Work request:
Give back exactly the lines of the data below, starting with the line that has "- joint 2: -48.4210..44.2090" and going on through the line that has "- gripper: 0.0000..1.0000".

Records supplied:

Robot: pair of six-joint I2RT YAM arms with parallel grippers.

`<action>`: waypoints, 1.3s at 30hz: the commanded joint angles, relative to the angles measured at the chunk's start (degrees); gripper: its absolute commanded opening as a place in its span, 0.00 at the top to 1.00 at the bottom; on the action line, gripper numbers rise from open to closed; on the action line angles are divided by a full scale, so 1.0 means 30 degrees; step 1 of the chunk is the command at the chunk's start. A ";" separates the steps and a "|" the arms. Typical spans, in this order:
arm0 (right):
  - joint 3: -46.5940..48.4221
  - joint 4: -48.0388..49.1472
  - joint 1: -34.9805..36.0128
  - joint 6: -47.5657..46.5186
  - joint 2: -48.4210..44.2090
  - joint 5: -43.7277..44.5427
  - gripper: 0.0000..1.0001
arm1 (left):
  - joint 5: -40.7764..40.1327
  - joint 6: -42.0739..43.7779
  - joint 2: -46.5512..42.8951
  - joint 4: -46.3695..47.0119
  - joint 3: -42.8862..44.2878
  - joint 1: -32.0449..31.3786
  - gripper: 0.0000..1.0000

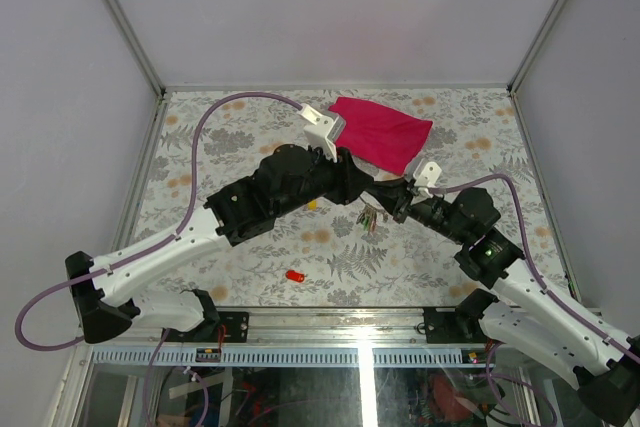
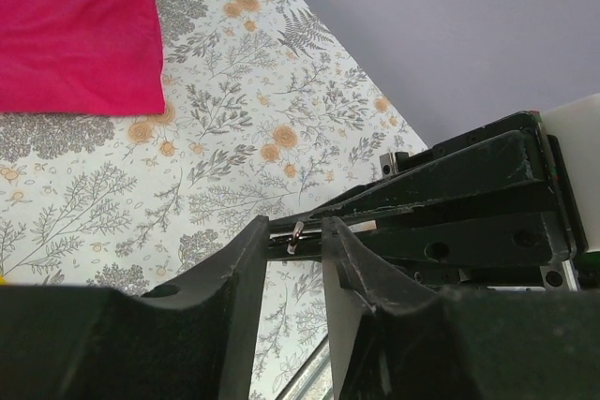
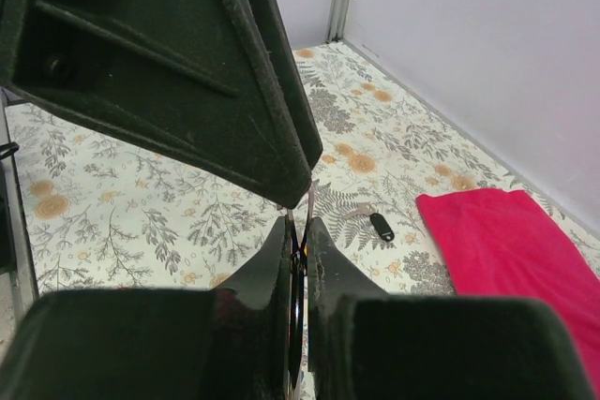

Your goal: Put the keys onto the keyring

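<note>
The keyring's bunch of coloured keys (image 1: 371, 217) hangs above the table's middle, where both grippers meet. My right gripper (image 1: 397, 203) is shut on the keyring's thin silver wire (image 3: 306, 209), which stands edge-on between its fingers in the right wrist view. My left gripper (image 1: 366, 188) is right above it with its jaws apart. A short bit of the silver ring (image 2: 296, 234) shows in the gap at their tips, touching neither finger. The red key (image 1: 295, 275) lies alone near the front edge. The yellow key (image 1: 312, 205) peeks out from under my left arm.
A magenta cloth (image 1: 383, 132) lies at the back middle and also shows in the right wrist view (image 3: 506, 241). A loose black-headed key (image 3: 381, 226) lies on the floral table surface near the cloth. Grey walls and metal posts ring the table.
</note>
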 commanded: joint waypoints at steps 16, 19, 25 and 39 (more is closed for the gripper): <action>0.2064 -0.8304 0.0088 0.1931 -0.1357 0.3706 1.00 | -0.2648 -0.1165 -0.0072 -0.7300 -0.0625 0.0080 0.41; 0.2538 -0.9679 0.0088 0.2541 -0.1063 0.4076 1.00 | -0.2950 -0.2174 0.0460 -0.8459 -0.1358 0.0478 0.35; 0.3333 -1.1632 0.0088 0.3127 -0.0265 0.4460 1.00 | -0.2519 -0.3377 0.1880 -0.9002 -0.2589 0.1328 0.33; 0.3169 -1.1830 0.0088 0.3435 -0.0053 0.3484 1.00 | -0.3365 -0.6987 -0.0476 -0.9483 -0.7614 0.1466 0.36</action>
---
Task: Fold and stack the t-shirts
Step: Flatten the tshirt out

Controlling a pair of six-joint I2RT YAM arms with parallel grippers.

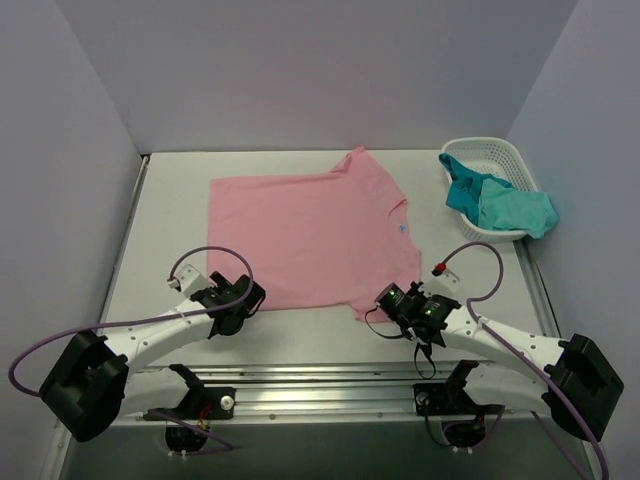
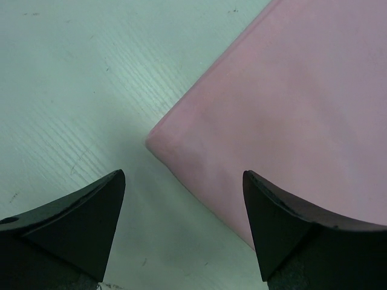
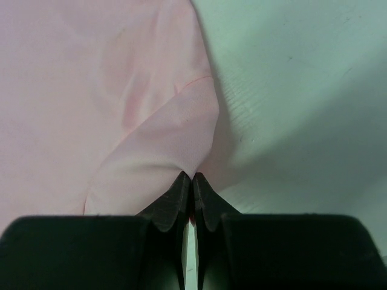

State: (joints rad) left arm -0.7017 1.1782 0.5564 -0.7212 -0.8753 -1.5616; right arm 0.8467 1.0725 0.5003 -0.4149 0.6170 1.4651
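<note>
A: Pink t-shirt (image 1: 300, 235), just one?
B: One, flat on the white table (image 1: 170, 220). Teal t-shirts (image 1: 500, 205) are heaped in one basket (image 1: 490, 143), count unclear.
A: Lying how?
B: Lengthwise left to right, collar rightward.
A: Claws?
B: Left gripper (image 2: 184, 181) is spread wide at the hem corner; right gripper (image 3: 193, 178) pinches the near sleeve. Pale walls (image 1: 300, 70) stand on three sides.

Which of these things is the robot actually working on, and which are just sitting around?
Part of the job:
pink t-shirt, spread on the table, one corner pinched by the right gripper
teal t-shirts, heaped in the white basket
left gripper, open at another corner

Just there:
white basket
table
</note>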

Task answer:
  - joint 2: -48.4210..44.2090
  - joint 5: -43.7277..44.5427
  - gripper: 0.0000..1.0001
arm1 (left):
  - joint 5: -40.7764..40.1327
  - joint 6: -42.0739..43.7779
  - joint 2: -46.5512..42.8951
  - joint 4: -46.3695..47.0119
  - joint 3: -42.8862..44.2878
  - joint 1: -32.0449..31.3786
  - gripper: 0.0000..1.0000

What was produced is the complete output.